Your task is to print each record exactly as it reads.
━━━━━━━━━━━━━━━━━━━━━━━━━━━━━━
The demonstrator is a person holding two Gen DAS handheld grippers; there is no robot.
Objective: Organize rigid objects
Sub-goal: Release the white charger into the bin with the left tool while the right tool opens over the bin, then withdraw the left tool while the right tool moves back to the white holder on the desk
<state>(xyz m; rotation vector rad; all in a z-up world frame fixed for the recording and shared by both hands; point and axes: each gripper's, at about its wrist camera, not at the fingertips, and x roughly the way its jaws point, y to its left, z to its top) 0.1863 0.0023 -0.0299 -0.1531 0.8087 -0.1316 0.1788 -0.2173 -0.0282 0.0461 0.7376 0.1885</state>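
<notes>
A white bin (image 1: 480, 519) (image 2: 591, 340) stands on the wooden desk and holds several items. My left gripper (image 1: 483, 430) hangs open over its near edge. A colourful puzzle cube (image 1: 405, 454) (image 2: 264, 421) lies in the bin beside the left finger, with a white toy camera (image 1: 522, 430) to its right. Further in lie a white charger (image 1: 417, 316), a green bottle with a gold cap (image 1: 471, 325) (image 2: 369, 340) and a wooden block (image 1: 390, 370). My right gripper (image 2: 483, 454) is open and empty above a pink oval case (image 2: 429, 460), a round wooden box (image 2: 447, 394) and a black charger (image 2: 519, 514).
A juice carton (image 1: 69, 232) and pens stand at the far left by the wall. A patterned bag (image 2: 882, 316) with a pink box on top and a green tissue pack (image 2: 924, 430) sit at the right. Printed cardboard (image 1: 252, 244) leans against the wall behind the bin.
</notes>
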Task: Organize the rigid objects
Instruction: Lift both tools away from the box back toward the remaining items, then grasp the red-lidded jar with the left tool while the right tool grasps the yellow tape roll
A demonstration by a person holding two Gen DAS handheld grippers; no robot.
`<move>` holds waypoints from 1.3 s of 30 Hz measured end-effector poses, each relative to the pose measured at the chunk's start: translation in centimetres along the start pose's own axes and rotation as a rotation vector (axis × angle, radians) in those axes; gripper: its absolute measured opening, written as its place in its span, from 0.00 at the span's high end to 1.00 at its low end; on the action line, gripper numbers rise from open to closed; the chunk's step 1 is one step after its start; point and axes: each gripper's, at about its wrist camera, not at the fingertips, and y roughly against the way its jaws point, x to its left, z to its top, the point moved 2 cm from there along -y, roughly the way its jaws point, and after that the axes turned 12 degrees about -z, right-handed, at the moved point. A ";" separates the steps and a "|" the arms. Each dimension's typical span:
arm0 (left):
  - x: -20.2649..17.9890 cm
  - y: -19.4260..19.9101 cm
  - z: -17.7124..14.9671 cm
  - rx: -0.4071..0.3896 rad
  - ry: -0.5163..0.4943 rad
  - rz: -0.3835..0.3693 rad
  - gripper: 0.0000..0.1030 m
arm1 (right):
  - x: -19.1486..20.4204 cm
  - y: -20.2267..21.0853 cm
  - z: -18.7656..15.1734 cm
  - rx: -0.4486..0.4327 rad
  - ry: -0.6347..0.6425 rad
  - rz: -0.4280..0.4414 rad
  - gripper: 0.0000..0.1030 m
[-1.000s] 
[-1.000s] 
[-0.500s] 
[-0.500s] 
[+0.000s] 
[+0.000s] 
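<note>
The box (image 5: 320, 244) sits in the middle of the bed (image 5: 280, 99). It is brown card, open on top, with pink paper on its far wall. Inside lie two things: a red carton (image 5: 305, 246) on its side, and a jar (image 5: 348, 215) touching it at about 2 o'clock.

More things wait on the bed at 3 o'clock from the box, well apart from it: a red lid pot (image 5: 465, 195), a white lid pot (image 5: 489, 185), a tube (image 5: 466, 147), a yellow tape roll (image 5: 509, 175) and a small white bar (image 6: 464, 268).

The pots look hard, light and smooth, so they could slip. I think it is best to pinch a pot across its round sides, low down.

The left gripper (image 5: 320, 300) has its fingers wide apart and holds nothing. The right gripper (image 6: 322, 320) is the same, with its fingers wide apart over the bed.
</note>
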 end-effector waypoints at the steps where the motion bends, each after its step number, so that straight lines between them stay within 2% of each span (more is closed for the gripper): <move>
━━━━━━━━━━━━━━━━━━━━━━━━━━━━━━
» COMPLETED TASK:
The demonstrator is a person holding two Gen DAS handheld grippers; there is no robot.
Objective: Organize rigid objects
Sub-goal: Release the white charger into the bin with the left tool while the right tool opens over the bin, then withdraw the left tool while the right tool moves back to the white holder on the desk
<state>(xyz m; rotation vector rad; all in a z-up world frame fixed for the recording and shared by both hands; point and axes: each gripper's, at about its wrist camera, not at the fingertips, and x roughly the way its jaws point, y to its left, z to its top) 0.1863 0.0023 -0.0299 -0.1531 0.8087 -0.1316 0.1788 -0.2173 -0.0282 0.0461 0.7376 0.1885</state>
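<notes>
A white bin (image 1: 480, 519) (image 2: 591, 340) stands on the wooden desk and holds several items. My left gripper (image 1: 483, 430) hangs open over its near edge. A colourful puzzle cube (image 1: 405, 454) (image 2: 264, 421) lies in the bin beside the left finger, with a white toy camera (image 1: 522, 430) to its right. Further in lie a white charger (image 1: 417, 316), a green bottle with a gold cap (image 1: 471, 325) (image 2: 369, 340) and a wooden block (image 1: 390, 370). My right gripper (image 2: 483, 454) is open and empty above a pink oval case (image 2: 429, 460), a round wooden box (image 2: 447, 394) and a black charger (image 2: 519, 514).
A juice carton (image 1: 69, 232) and pens stand at the far left by the wall. A patterned bag (image 2: 882, 316) with a pink box on top and a green tissue pack (image 2: 924, 430) sit at the right. Printed cardboard (image 1: 252, 244) leans against the wall behind the bin.
</notes>
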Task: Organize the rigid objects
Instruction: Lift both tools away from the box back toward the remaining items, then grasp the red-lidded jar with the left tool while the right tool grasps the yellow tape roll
A demonstration by a person holding two Gen DAS handheld grippers; no robot.
`<move>` holds waypoints from 1.3 s of 30 Hz measured end-effector poses, each relative to the pose measured at the chunk's start: translation in centimetres along the start pose's own axes and rotation as a rotation vector (axis × angle, radians) in those axes; gripper: its absolute measured opening, written as its place in its span, from 0.00 at the span's high end to 1.00 at its low end; on the action line, gripper numbers rise from open to closed; the chunk's step 1 is one step after its start; point and axes: each gripper's, at about its wrist camera, not at the fingertips, and y roughly against the way its jaws point, x to its left, z to its top, the point moved 2 cm from there along -y, roughly the way its jaws point, and after that the axes turned 12 degrees about -z, right-handed, at the moved point. A ";" separates the steps and a "|" the arms. Each dimension's typical span:
arm0 (left):
  - x: -20.2649..17.9890 cm
  - y: -19.4260..19.9101 cm
  - z: -17.7124..14.9671 cm
  - rx: -0.4071..0.3896 rad
  - ry: -0.5163..0.4943 rad
  - rz: -0.3835..0.3693 rad
  - gripper: 0.0000..0.1030 m
arm1 (right):
  - x: -19.1486..20.4204 cm
  - y: -20.2267..21.0853 cm
  - z: -18.7656..15.1734 cm
  - rx: -0.4486..0.4327 rad
  - ry: -0.6347..0.6425 rad
  - rz: -0.4280..0.4414 rad
  - gripper: 0.0000..0.1030 m
[-1.000s] 
[-1.000s] 
[-0.500s] 
[-0.500s] 
[+0.000s] 
[+0.000s] 
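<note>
The box (image 5: 320, 244) sits in the middle of the bed (image 5: 280, 99). It is brown card, open on top, with pink paper on its far wall. Inside lie two things: a red carton (image 5: 305, 246) on its side, and a jar (image 5: 348, 215) touching it at about 2 o'clock.

More things wait on the bed at 3 o'clock from the box, well apart from it: a red lid pot (image 5: 465, 195), a white lid pot (image 5: 489, 185), a tube (image 5: 466, 147), a yellow tape roll (image 5: 509, 175) and a small white bar (image 6: 464, 268).

The pots look hard, light and smooth, so they could slip. I think it is best to pinch a pot across its round sides, low down.

The left gripper (image 5: 320, 300) has its fingers wide apart and holds nothing. The right gripper (image 6: 322, 320) is the same, with its fingers wide apart over the bed.
</note>
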 end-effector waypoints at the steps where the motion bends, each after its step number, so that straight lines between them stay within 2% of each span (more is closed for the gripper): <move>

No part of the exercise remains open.